The Delicate Art of Scheduling Big-League Games

SCHEDULING a season's worth of games is a tricky business in any pro sport, but baseball probably presents the biggest challenge.

Twenty-six teams play 162 games apiece, almost double the number in any other sport. Complicating factors include seasonal weather patterns (there are few domed stadiums) and the traditional format of grouping games in series.

Asked where the satisfaction comes in schedule making, Katy Feeney, the point woman in the National League scheduling process and the NL's vice president of media and public affairs, says succinctly: "The games get played; the season gets done."

Even before the '92 season opens April 6, one peculiar stretch of the National League campaign has received unwanted attention. Because the Astrodome has been rented out for the Republican convention Aug. 17-21, the Houston Astros will have to hit the road for nearly a month. (TV folks need the facility much longer to set up and dismantle equipment.)

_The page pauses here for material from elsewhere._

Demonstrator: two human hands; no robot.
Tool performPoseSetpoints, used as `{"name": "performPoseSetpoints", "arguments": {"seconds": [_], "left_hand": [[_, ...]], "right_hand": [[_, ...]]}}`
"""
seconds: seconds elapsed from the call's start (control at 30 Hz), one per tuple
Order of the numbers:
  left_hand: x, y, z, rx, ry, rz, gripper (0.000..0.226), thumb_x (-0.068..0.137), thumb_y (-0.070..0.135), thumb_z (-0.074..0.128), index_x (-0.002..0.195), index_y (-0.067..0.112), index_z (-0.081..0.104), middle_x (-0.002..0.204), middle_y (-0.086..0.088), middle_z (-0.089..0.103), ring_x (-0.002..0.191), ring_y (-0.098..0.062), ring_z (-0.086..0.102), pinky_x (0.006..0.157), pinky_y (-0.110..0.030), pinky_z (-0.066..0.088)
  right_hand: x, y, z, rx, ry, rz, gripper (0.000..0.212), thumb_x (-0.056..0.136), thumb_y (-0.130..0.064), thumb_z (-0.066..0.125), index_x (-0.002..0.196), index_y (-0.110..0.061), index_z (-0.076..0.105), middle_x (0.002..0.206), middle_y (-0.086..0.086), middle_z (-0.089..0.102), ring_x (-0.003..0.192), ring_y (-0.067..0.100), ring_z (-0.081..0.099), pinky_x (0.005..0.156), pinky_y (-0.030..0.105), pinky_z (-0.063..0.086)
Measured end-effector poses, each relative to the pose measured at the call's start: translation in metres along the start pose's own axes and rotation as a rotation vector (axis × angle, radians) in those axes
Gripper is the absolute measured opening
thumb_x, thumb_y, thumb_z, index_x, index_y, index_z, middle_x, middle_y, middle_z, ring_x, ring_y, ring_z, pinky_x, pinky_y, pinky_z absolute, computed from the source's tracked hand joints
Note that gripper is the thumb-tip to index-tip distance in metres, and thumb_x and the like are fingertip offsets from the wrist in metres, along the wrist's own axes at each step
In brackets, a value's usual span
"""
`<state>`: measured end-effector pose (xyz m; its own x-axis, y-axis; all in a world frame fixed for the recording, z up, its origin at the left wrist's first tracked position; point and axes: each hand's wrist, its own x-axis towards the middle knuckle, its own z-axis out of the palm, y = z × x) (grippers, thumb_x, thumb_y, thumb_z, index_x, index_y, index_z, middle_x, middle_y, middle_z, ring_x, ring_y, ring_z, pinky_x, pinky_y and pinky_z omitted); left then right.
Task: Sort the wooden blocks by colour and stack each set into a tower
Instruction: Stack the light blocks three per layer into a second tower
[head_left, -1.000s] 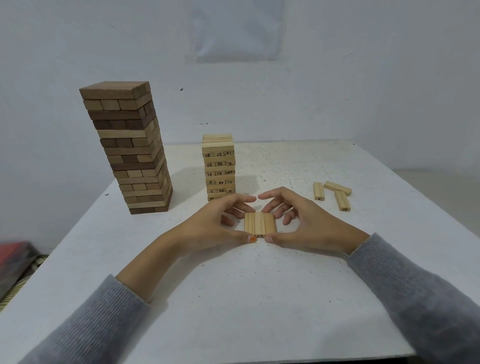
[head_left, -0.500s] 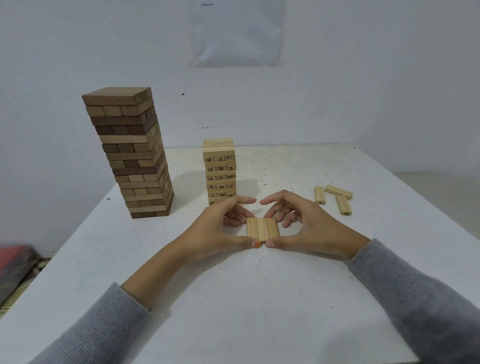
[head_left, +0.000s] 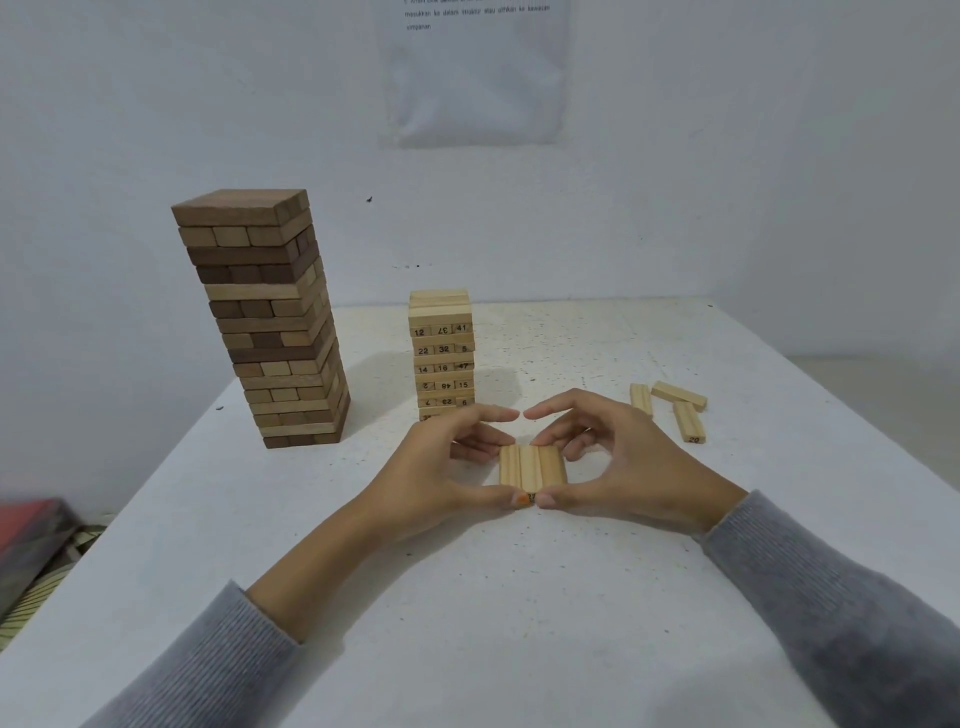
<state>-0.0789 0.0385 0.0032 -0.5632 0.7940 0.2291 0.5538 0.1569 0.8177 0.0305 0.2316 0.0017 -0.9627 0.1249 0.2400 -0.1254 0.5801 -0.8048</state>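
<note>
Head view. The desk (head_left: 519, 597) carries two towers toward its far edge. A brown tower (head_left: 270, 322) stands near the far-left corner. A shorter pale tower (head_left: 441, 353) stands at mid-width.

In front of the pale tower, near the desk's centre, a row (head_left: 532, 467) of three pale blocks lies flat, side by side and touching. The left hand (head_left: 436, 462) and right hand (head_left: 623, 462) cup this row from either side. The thumbs press its near end, the curled fingers bracket its flanks and far end, and the index fingertips almost meet above it. Both hands thus grip the row.

Three loose blocks (head_left: 675, 410) lie close together toward the right edge, well apart from the hands.

Step in hand, by judgement: squaring a three-block layer for the pale tower. The brown set appears complete.

The next move calls for:
- lifting the row as one unit under even inward pressure;
- turning it crosswise to the tower's top layer;
- lowering it gently, so the tower is not pushed off line.

The loose blocks would then make a further layer.
</note>
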Motion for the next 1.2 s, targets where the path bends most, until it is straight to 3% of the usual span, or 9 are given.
{"name": "performPoseSetpoints", "arguments": {"seconds": [0.17,0.37,0.6,0.7,0.97,1.2], "left_hand": [[-0.004,0.014,-0.007,-0.003,0.056,0.1,0.067,0.065,0.02,0.087,0.126,0.026,0.058,0.109,0.009,0.069,0.104,-0.004,0.062,0.092,-0.022,0.05],[-0.005,0.029,-0.022,-0.016,0.155,0.239,0.066,0.067,0.026,0.083,0.128,0.025,0.057,0.117,0.011,0.066,0.109,-0.016,0.062,0.09,-0.026,0.052],[0.016,0.047,-0.046,-0.052,0.342,0.414,0.028,0.072,0.018,0.081,0.097,0.008,0.073,0.111,-0.004,0.068,0.111,-0.021,0.063,0.091,-0.032,0.053],[0.031,0.054,-0.063,-0.017,0.41,0.445,0.025,0.075,0.022,0.078,0.096,0.009,0.074,0.111,-0.005,0.068,0.11,-0.021,0.063,0.09,-0.032,0.054],[0.052,0.047,-0.082,0.061,0.562,0.387,0.021,0.075,0.022,0.073,0.094,0.014,0.075,0.107,0.002,0.07,0.106,-0.009,0.065,0.09,-0.027,0.053],[0.049,0.034,-0.081,-0.009,0.555,0.252,0.017,0.074,0.017,0.073,0.09,0.014,0.076,0.106,0.005,0.071,0.101,-0.004,0.066,0.087,-0.021,0.053]], "right_hand": [[-0.001,-0.014,-0.009,0.045,0.035,-0.096,0.063,0.059,-0.02,0.093,0.113,-0.027,0.063,0.1,-0.008,0.071,0.104,0.01,0.065,0.091,0.026,0.052],[0.009,-0.036,-0.017,0.065,0.105,-0.246,0.054,0.058,-0.024,0.091,0.107,-0.019,0.067,0.098,-0.007,0.069,0.103,0.017,0.065,0.088,0.028,0.052],[0.046,-0.076,-0.04,0.016,0.12,-0.374,0.049,0.06,-0.029,0.087,0.103,-0.016,0.07,0.097,-0.011,0.071,0.099,0.01,0.066,0.087,0.021,0.051],[0.07,-0.092,-0.05,-0.006,0.116,-0.396,0.047,0.061,-0.031,0.086,0.104,-0.018,0.071,0.097,-0.01,0.072,0.098,0.006,0.066,0.087,0.02,0.051],[0.12,-0.093,-0.048,-0.028,0.095,-0.373,0.047,0.064,-0.024,0.088,0.109,-0.021,0.071,0.101,-0.01,0.072,0.1,0.002,0.065,0.091,0.021,0.052],[0.136,-0.08,-0.037,-0.033,0.024,-0.312,0.036,0.066,-0.025,0.087,0.1,-0.02,0.077,0.096,-0.011,0.074,0.099,0.002,0.065,0.089,0.019,0.051]]}}
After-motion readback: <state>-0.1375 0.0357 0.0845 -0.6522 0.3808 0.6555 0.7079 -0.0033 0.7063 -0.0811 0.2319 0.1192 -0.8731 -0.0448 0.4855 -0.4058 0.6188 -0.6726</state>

Since this scheduling oddity violates baseball's collective bargaining agreement, the Major League Players Association filed a grievance. To settle matters, Astros owner John McMullen has agreed to a peace offering of a $100,000 donation to a baseball program at the United States Naval Academy and $25,000 to New York-area Little League programs.

This, of course, doesn't mean the air has been totally cleared regarding the Astros' 26-game "eviction."

"I wouldn't say they're not going to be complaining," Ms. Feeney says."Nobody is ever happy with their schedule.... Basically, all teams would love to be home for June, July, and August and not April and September, unless they're in a pennant race."

Work on the 1993 schedule began late last year, and won't be completed until late summer or early fall. Before final approval, it must be reviewed by the clubs and the players' union.

Until the late 1970s, Feeney says, the work was done by hand, but now much of the operation has been contracted out to computer programmers Henry and Holly Stephenson of Staten Island, N.Y.

"The raw data is pretty straightforward," Feeney says. "You have to play a certain number of games, a certain number of road games, and you have to play a certain number against every other team."

Ultimately, a number of other requirements must be met, including those intended to make the schedule "a little easier on the players," according to Arthur Schack, counsel to the players association. To wit: baseball's labor agreement dictates that a day doubleheader can't follow a night game. Then there are the custom features, requested by the teams, such as April's traditional Patriot's Day game in Boston.